# Meyers plow overload light



## scooper87 (Nov 12, 2010)

I got a 95' F350 dump body with a meyers 9ft blade on it with an E-57 pump. After the big storm we got in MA the other day I parked my truck and when I went to go move it again the plow wouldnt do anything. On the touchpad the overload light was lit up. I went through all the connections at the battery and the plow to truck connections cleaned them with contact cleaner and put some dielectric grease on them. Was wondering if anyone else knew what else it could be? I changed out the solenoid for the plow motor and I ordered two new coils from Smith Brothers because no one else in the area had them. Talked to a few people and it seems like meyers plows always have electrical problems.
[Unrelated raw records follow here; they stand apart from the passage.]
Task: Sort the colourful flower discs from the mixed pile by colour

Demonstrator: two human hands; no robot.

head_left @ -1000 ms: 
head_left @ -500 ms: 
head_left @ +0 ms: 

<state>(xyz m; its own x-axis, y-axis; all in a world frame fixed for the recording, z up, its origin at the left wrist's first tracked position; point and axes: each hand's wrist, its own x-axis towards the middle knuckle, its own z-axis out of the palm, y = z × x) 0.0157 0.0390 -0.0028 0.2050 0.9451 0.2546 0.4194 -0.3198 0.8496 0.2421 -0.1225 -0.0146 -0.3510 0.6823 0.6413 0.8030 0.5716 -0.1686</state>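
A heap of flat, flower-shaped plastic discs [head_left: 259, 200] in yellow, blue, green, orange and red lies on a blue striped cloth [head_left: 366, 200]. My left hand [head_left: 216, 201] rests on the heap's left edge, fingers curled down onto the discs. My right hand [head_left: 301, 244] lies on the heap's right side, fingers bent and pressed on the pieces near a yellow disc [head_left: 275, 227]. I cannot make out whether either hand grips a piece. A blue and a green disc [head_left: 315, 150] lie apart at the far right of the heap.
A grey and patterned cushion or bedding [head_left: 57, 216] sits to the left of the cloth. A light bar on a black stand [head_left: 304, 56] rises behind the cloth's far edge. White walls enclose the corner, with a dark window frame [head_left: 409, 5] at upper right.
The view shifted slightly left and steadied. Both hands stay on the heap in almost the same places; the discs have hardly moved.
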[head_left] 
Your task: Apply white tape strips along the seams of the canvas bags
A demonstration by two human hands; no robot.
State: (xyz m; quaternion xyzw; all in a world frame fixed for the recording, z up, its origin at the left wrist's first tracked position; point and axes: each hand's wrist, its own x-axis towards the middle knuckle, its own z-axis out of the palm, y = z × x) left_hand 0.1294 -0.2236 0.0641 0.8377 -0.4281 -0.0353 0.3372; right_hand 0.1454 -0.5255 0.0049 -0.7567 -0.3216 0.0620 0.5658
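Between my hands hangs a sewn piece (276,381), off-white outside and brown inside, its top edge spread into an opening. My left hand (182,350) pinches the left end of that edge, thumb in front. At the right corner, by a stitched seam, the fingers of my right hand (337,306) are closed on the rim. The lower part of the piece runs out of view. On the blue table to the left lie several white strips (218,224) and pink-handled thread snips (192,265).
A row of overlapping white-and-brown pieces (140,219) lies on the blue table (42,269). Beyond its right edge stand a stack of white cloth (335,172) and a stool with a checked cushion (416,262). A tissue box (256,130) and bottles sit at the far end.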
Let me know what you guys may think


----------



## Jacobsmovinsnow (Jan 12, 2011)

How clean is the hydraulic fluid in the unit. Perhaps a solenoid is froze, get it in a warm shop. Half my plow problems can be solved by getting it in a warm spot , if it works then check the oil.


----------



## scooper87 (Nov 12, 2010)

The fluid is pretty clean. I changed it and flushed all the pistons at the start of the season, however I did not put the low temp hydraulic fluid back in. Never had an issue with any or my fishers before but this is the first meyers i've had. Its in my shop now with the heat on so hopefully something may free up by the end of the weekend. it would move a little bit afdter sitting and then wouldnt do anything.


----------



## B&B (Nov 4, 2006)

Did you get the connection on the orange wire? That's the primary ground wire for the touch pad and the one that causes 95% of issues with a TP.


----------